Transcribe the entries below without changing a word, and omit every picture.

Records for the task -
-- Opening Marker --

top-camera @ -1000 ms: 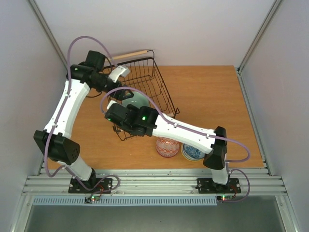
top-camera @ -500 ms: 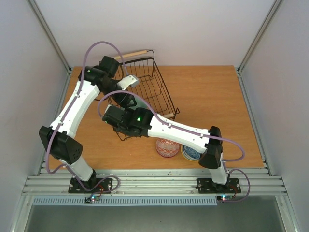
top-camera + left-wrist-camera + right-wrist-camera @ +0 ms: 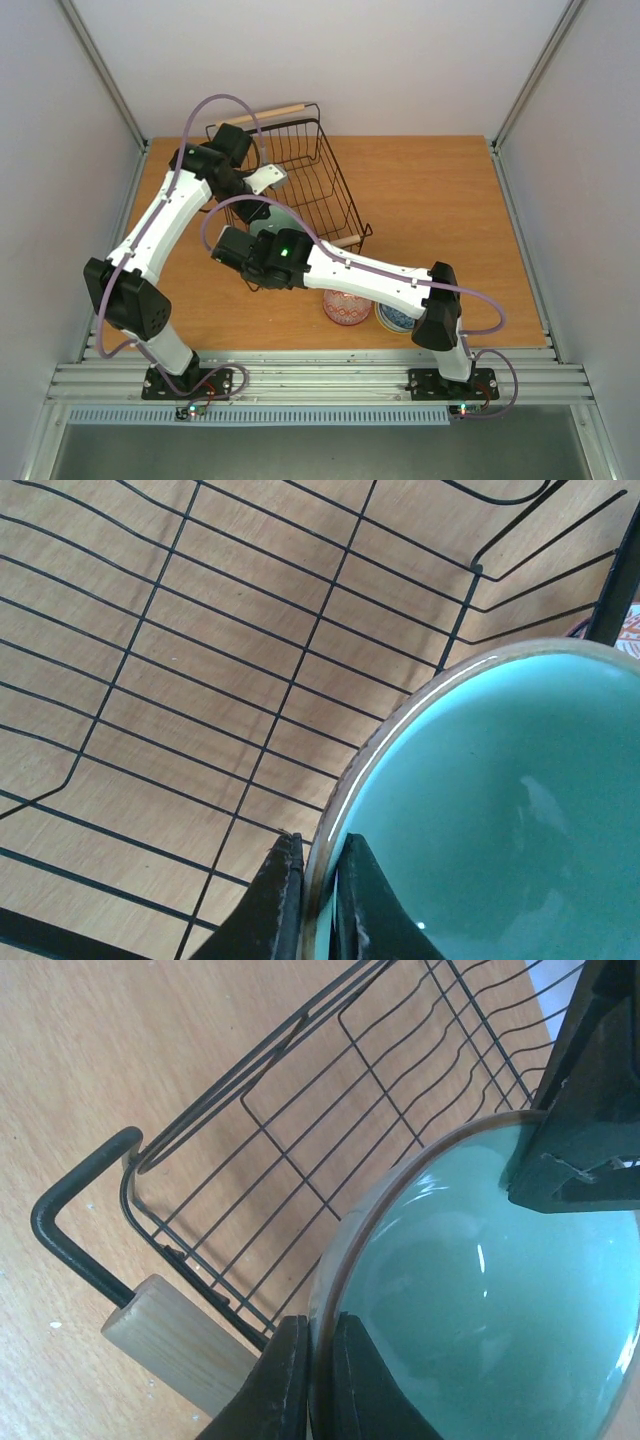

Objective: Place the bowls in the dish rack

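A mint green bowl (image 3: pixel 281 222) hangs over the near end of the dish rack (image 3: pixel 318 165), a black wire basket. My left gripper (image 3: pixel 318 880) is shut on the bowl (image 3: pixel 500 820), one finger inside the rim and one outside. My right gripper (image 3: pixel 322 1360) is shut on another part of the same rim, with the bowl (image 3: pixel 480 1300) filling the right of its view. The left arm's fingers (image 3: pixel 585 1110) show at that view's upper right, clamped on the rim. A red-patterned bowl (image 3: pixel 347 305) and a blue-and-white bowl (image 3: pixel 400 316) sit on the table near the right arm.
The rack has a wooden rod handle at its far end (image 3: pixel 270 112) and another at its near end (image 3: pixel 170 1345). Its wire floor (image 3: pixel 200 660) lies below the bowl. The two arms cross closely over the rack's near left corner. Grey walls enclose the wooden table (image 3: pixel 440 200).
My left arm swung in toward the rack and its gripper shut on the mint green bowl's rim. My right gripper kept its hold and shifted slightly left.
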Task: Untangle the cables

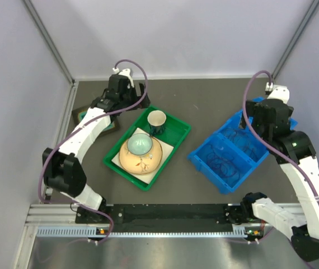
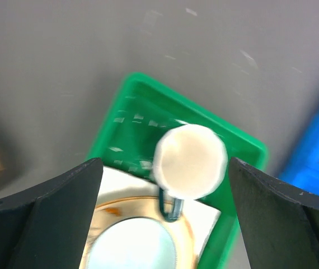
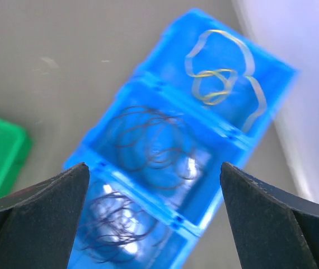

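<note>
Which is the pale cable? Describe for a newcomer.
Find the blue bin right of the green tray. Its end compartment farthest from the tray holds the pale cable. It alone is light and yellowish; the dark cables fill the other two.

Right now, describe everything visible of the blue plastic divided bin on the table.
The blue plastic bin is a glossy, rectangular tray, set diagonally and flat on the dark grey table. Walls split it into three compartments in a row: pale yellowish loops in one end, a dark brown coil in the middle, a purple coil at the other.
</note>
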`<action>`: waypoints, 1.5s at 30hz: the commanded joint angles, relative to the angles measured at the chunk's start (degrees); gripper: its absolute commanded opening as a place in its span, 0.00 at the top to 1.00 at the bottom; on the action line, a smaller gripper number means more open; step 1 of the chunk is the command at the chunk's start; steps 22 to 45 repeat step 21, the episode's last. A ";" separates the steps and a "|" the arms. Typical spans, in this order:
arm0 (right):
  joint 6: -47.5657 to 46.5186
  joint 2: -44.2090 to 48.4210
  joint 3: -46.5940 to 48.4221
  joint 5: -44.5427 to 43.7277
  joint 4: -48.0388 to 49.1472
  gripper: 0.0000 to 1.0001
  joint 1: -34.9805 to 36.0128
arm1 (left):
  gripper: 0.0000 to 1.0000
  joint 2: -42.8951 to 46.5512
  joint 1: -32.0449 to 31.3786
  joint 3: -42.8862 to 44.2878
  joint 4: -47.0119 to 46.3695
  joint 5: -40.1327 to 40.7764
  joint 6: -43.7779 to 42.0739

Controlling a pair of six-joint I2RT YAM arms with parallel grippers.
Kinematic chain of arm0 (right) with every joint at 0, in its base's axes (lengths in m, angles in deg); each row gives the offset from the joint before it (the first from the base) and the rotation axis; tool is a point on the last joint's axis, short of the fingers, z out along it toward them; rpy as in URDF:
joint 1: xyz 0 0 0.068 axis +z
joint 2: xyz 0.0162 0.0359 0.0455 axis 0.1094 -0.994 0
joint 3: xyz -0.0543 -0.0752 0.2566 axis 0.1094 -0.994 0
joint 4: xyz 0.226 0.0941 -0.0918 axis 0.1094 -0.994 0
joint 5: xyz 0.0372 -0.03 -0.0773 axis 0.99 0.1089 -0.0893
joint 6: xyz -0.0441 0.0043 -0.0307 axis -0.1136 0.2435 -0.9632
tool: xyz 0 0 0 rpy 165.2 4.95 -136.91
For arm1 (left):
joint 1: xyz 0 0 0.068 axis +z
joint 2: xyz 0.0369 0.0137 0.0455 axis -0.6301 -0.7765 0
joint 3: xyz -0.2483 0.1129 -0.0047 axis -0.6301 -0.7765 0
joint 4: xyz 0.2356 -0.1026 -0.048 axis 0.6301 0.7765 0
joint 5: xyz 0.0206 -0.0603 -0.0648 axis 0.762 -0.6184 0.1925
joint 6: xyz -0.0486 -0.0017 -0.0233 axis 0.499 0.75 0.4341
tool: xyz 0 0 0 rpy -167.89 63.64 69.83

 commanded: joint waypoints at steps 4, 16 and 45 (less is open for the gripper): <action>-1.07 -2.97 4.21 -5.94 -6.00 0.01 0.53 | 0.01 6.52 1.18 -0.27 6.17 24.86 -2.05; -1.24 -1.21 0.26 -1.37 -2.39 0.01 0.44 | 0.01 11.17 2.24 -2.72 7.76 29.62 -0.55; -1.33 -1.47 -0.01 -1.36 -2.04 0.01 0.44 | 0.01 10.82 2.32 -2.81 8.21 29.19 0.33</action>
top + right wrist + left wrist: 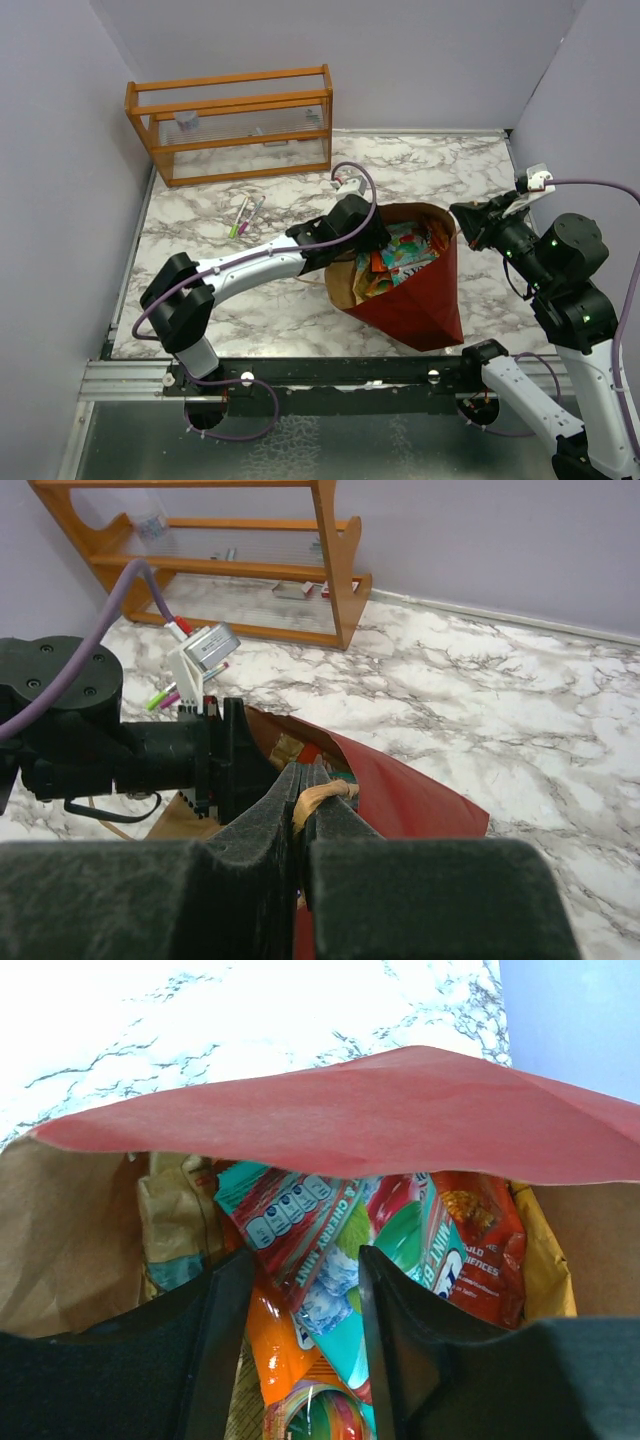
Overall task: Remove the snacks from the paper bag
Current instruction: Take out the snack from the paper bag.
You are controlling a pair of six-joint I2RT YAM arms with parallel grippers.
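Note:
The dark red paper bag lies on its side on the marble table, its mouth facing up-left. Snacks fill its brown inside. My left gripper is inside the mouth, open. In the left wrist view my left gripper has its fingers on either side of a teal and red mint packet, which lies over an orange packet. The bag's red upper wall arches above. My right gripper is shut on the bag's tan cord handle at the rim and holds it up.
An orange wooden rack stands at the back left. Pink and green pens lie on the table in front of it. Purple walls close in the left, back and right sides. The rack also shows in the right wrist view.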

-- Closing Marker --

Written answer -
top-camera @ -1000 ms: 
top-camera @ -500 ms: 
top-camera + left-wrist-camera + right-wrist-camera @ +0 ms: 

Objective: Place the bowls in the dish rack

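A mint green bowl (image 3: pixel 281 222) hangs over the near end of the dish rack (image 3: pixel 318 165), a black wire basket. My left gripper (image 3: pixel 318 880) is shut on the bowl (image 3: pixel 500 820), one finger inside the rim and one outside. My right gripper (image 3: pixel 322 1360) is shut on another part of the same rim, with the bowl (image 3: pixel 480 1300) filling the right of its view. The left arm's fingers (image 3: pixel 585 1110) show at that view's upper right, clamped on the rim. A red-patterned bowl (image 3: pixel 347 305) and a blue-and-white bowl (image 3: pixel 400 316) sit on the table near the right arm.
The rack has a wooden rod handle at its far end (image 3: pixel 270 112) and another at its near end (image 3: pixel 170 1345). Its wire floor (image 3: pixel 200 660) lies below the bowl. The two arms cross closely over the rack's near left corner. Grey walls enclose the wooden table (image 3: pixel 440 200).
My left arm swung in toward the rack and its gripper shut on the mint green bowl's rim. My right gripper kept its hold and shifted slightly left.
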Task: Untangle the cables


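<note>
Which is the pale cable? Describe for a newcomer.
Find the blue bin right of the green tray. Its end compartment farthest from the tray holds the pale cable. It alone is light and yellowish; the dark cables fill the other two.

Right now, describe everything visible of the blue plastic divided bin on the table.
The blue plastic bin is a glossy, rectangular tray, set diagonally and flat on the dark grey table. Walls split it into three compartments in a row: pale yellowish loops in one end, a dark brown coil in the middle, a purple coil at the other.
</note>
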`<action>`: waypoints, 1.5s at 30hz: the commanded joint angles, relative to the angles measured at the chunk's start (degrees); gripper: its absolute commanded opening as a place in its span, 0.00 at the top to 1.00 at the bottom; on the action line, a smaller gripper number means more open; step 1 of the chunk is the command at the chunk's start; steps 22 to 45 repeat step 21, the episode's last. A ";" separates the steps and a "|" the arms. Typical spans, in this order:
arm0 (right):
  joint 6: -47.5657 to 46.5186
  joint 2: -44.2090 to 48.4210
  joint 3: -46.5940 to 48.4221
  joint 5: -44.5427 to 43.7277
  joint 4: -48.0388 to 49.1472
  gripper: 0.0000 to 1.0001
  joint 1: -34.9805 to 36.0128
arm1 (left):
  gripper: 0.0000 to 1.0000
  joint 2: -42.8951 to 46.5512
  joint 1: -32.0449 to 31.3786
  joint 3: -42.8862 to 44.2878
  joint 4: -47.0119 to 46.3695
  joint 5: -40.1327 to 40.7764
  joint 6: -43.7779 to 42.0739

Controlling a pair of six-joint I2RT YAM arms with parallel grippers.
Kinematic chain of arm0 (right) with every joint at 0, in its base's axes (lengths in m, angles in deg); each row gives the offset from the joint before it (the first from the base) and the rotation axis; tool is a point on the last joint's axis, short of the fingers, z out along it toward them; rpy as in URDF:
joint 1: xyz 0 0 0.068 axis +z
joint 2: xyz 0.0162 0.0359 0.0455 axis 0.1094 -0.994 0
joint 3: xyz -0.0543 -0.0752 0.2566 axis 0.1094 -0.994 0
joint 4: xyz 0.226 0.0941 -0.0918 axis 0.1094 -0.994 0
joint 5: xyz 0.0372 -0.03 -0.0773 axis 0.99 0.1089 -0.0893
joint 6: xyz -0.0441 0.0043 -0.0307 axis -0.1136 0.2435 -0.9632
tool: xyz 0 0 0 rpy 165.2 4.95 -136.91
For arm1 (left):
joint 1: xyz 0 0 0.068 axis +z
joint 2: xyz 0.0369 0.0137 0.0455 axis -0.6301 -0.7765 0
joint 3: xyz -0.2483 0.1129 -0.0047 axis -0.6301 -0.7765 0
joint 4: xyz 0.2356 -0.1026 -0.048 axis 0.6301 0.7765 0
joint 5: xyz 0.0206 -0.0603 -0.0648 axis 0.762 -0.6184 0.1925
joint 6: xyz -0.0486 -0.0017 -0.0233 axis 0.499 0.75 0.4341
tool: xyz 0 0 0 rpy -167.89 63.64 69.83

 commanded: joint waypoints at steps 4, 16 and 45 (less is open for the gripper): <action>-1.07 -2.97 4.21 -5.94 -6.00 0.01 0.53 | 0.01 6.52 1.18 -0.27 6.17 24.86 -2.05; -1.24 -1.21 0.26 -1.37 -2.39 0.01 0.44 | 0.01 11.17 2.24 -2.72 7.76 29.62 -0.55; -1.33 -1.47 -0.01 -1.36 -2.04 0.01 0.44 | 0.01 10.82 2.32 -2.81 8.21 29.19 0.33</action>
top + right wrist + left wrist: 
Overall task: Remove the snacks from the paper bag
Current instruction: Take out the snack from the paper bag.
You are controlling a pair of six-joint I2RT YAM arms with parallel grippers.
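Note:
The dark red paper bag lies on its side on the marble table, its mouth facing up-left. Snacks fill its brown inside. My left gripper is inside the mouth, open. In the left wrist view my left gripper has its fingers on either side of a teal and red mint packet, which lies over an orange packet. The bag's red upper wall arches above. My right gripper is shut on the bag's tan cord handle at the rim and holds it up.
An orange wooden rack stands at the back left. Pink and green pens lie on the table in front of it. Purple walls close in the left, back and right sides. The rack also shows in the right wrist view.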

The output for this exercise is finished.